In addition, the flow rate through the cartridge is difficult to control, which may yield low recoveries or cause false negatives. There is a high demand for automation of the SPE procedure. Here we discuss the development of an analytical method using an automated SPE system and LC-MS/MS for determination of twenty-five PFAS compounds following the guidelines provided by U.S. EPA Method 533. We have demonstrated that the automated SPE system provides reliable determination of PFAS in large-volume aqueous samples and saves time, solvent, and labor, while ensuring high reproducibility and productivity for analytical testing laboratories.

Experimental
Full details of the experimental conditions can be found by downloading the application note.

Results and Discussion
Demonstration of low system background
Due to the wide usage of PFAS, it is necessary to demonstrate low system background from consumables such as sample containers, tubing, SPE cartridges, and separation columns to instruments including the SPE auto extraction system, LC, and MS. A blank experiment was designed that consisted of reagent water going through the workflow. 

Conclusion
We proposed and demonstrated a PFAS-inert automated SPE extraction LC-MS/MS system that can be used for the simultaneous extraction and determination of twenty-five PFAS in drinking water.
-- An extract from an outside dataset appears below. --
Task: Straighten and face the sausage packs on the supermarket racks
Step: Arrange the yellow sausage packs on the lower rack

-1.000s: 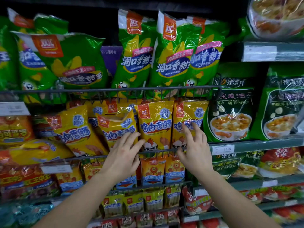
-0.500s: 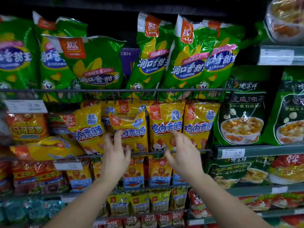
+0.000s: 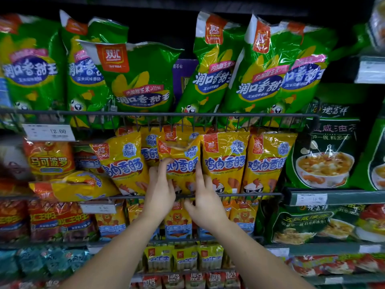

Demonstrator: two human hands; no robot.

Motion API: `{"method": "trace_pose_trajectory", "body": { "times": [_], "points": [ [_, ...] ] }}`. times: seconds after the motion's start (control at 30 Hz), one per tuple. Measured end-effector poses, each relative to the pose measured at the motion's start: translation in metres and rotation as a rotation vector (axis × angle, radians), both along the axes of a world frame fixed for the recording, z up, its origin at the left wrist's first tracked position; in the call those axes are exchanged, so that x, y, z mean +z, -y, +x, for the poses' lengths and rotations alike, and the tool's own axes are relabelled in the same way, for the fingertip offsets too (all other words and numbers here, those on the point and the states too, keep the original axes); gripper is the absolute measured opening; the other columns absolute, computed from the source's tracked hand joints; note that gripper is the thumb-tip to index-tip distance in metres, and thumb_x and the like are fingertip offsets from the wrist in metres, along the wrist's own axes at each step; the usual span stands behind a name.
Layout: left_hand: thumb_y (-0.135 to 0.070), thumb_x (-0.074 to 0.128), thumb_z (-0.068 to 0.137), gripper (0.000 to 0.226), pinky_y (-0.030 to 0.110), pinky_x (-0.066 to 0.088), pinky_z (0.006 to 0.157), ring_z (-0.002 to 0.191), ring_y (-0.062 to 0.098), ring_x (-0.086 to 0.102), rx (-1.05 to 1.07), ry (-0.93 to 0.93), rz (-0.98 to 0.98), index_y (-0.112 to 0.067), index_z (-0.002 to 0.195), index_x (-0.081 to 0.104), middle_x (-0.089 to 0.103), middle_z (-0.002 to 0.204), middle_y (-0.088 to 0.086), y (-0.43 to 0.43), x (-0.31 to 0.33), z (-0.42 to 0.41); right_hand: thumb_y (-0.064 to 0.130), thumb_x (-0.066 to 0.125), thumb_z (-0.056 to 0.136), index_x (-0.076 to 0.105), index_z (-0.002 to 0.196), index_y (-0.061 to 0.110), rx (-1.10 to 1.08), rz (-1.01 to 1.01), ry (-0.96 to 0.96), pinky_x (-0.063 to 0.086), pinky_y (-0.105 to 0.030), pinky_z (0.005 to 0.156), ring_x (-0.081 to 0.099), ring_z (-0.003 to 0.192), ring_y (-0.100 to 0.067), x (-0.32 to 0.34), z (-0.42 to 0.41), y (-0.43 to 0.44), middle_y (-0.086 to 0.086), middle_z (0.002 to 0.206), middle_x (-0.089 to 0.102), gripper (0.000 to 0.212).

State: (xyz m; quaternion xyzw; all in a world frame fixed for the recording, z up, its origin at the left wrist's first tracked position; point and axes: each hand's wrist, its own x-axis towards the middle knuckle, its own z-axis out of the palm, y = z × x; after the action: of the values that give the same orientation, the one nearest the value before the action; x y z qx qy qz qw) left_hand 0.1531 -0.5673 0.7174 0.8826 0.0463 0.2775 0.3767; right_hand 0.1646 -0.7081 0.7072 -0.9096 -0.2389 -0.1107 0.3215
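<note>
Yellow glossy plastic chicken-sausage pack (image 3: 180,163), middle wire rack (image 3: 239,194), third in its row, top crumpled and sagging forward. Left hand (image 3: 159,193) and right hand (image 3: 205,202) pinch its lower edges, fingers spread. Advice: lift gently, flatten the folded header, seat upright, label flush with neighbouring yellow packs (image 3: 224,161).
</note>
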Motion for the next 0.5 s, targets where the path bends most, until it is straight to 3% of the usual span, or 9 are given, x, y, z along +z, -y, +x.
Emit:
{"method": "trace_pose_trajectory", "body": {
  "times": [0.1, 0.5],
  "points": [
    [-0.001, 0.049, 0.095, 0.056, 0.041, 0.052, 0.064, 0.073, 0.020, 0.058, 0.027, -0.018, 0.005, -0.040, 0.131, 0.030, 0.043, 0.122, 0.004, -0.001, 0.007, 0.004, 0.030, 0.055, 0.092, -0.016, 0.155, 0.031, -0.051, 0.039, -0.028, 0.054, -0.038, 0.069, 0.056, 0.086, -0.024, 0.004, 0.003, -0.007, -0.008, 0.129, 0.036, 0.095],
    [-0.005, 0.047, 0.095, 0.048, 0.048, 0.050, 0.070, 0.075, 0.024, 0.056, 0.028, -0.122, 0.073, -0.042, 0.121, 0.032, 0.045, 0.114, 0.006, -0.010, 0.024, 0.015, 0.028, 0.052, 0.095, -0.010, 0.157, 0.015, -0.167, -0.018, 0.011, 0.043, -0.034, 0.061, 0.057, 0.079, -0.032, 0.009, 0.006, -0.020, -0.017, 0.128, 0.038, 0.088]
  ]
}}
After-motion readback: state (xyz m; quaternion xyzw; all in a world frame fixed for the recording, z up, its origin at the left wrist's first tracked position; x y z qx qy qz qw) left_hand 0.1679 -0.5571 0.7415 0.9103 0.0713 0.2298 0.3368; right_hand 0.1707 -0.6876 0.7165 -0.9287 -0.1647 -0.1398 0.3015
The PFAS-inert material modified auto SPE system ensures inertness and prevents PFAS from leaching into sample during extraction; while at the same time delivering labor-and-time-efficient, consistent, and reliable performance. Full method validation has been successfully performed with both a reagent water and a finished drinking water sample. Acceptable low background, LCMRLs, calibration range, coefficient of determination and % deviation, precision, and accuracy for both tested analytes and isotope dilution analogue recoveries demonstrated the auto sample preparation system and UHPLC-MS/MS workflow as an efficient and reliable method to fulfill U. S. EPA Method 533 requirements.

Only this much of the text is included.